TASK DETAILS — All that should come back is the lines of the data below from the one containing "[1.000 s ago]" to the one containing "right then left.", inclusive, exactly as they stand.

◆ ◆ ◆

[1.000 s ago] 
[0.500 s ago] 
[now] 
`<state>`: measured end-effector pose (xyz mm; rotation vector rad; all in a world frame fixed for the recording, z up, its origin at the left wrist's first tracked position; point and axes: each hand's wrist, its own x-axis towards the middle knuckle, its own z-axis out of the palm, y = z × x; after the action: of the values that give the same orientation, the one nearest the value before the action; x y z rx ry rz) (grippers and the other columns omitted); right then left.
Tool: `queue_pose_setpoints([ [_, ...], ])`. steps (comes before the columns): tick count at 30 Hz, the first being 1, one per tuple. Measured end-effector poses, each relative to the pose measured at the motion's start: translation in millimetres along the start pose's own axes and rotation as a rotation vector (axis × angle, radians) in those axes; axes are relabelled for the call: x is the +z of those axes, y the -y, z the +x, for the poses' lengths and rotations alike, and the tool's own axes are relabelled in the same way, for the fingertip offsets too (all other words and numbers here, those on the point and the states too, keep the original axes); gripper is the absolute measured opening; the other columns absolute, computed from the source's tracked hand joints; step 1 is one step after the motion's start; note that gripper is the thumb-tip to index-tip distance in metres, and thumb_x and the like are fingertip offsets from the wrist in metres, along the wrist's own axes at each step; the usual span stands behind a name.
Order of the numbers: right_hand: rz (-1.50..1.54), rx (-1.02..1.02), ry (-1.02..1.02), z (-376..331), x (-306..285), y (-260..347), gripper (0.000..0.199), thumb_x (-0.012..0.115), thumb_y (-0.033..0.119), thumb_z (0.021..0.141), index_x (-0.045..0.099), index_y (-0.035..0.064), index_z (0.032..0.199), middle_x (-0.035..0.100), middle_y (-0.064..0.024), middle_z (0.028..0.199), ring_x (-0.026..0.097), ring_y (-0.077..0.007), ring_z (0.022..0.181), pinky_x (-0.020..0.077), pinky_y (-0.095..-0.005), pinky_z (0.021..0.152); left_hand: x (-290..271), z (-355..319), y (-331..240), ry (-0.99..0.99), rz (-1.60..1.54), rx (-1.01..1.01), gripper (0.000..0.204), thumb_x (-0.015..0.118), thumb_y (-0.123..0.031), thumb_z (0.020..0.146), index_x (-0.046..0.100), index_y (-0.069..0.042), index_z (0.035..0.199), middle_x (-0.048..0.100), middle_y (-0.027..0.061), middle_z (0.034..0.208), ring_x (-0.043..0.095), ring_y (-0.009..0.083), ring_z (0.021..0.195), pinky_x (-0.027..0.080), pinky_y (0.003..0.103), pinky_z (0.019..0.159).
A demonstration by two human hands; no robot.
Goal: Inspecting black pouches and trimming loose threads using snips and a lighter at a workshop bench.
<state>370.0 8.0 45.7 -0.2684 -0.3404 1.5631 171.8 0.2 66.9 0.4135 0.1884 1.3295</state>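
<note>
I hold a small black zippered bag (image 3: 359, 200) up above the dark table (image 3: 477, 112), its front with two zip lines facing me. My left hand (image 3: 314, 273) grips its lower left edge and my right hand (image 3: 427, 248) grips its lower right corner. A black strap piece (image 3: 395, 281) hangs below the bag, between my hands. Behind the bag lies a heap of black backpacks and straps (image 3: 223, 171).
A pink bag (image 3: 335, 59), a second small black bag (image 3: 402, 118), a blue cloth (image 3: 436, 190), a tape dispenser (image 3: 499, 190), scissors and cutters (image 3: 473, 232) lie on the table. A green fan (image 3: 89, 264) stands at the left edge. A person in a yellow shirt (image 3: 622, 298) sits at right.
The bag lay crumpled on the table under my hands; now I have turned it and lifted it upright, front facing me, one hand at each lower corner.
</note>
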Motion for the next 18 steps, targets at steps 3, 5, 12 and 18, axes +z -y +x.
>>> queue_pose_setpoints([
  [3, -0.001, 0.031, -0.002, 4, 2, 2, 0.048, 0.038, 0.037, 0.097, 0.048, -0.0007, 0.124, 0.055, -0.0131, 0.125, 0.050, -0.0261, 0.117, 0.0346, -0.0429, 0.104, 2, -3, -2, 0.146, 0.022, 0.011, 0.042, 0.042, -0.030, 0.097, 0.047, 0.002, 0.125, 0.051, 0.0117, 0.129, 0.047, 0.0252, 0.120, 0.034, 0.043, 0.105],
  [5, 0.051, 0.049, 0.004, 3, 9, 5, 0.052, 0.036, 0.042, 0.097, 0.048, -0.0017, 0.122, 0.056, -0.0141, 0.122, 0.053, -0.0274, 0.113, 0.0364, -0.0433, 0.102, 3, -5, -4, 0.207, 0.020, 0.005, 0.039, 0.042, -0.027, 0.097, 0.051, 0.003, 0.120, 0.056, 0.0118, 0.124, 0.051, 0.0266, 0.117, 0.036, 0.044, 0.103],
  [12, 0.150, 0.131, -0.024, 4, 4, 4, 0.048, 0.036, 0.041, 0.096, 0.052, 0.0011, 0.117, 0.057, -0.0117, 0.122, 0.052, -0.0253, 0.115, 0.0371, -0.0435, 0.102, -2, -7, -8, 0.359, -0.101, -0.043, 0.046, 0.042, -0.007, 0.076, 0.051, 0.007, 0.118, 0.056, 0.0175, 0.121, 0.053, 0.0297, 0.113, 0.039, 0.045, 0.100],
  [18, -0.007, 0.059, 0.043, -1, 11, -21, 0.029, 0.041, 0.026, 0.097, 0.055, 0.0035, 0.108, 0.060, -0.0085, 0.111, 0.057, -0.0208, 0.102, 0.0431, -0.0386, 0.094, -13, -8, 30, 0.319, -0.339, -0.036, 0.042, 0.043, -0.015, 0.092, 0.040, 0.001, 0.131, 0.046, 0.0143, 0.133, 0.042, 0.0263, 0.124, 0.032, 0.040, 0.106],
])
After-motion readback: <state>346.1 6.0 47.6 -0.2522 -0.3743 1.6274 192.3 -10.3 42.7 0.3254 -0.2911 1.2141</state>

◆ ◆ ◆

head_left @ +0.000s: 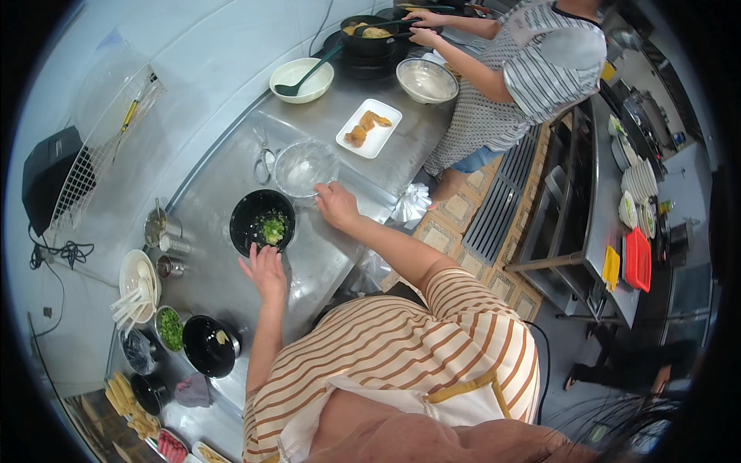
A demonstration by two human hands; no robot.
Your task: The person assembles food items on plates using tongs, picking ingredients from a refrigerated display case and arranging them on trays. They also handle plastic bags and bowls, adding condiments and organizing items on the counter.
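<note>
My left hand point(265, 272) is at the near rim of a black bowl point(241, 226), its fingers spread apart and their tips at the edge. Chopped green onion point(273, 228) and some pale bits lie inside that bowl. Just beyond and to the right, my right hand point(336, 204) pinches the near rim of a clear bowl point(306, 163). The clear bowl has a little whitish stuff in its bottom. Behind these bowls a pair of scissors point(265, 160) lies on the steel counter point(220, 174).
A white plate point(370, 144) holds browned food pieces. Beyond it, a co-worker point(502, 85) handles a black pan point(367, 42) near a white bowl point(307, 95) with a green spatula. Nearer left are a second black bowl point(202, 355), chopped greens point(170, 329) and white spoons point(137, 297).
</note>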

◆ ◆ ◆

OUTPUT FOR THIS EXERCISE —
[1.000 s ago] 
[0.500 s ago] 
[now] 
`<state>`: measured end-effector pose (xyz mm; rotation vector rad; all in a world frame fixed for the recording, z up, its origin at the left wrist's first tracked position; point and axes: each hand's wrist, its own x-axis towards the middle knuckle, its own z-axis out of the palm, y = z × x; after the action: of the values that give the same orientation, the one nearest the value before the action; x y z rx ry rz) (grippers and the other columns omitted); right then left.

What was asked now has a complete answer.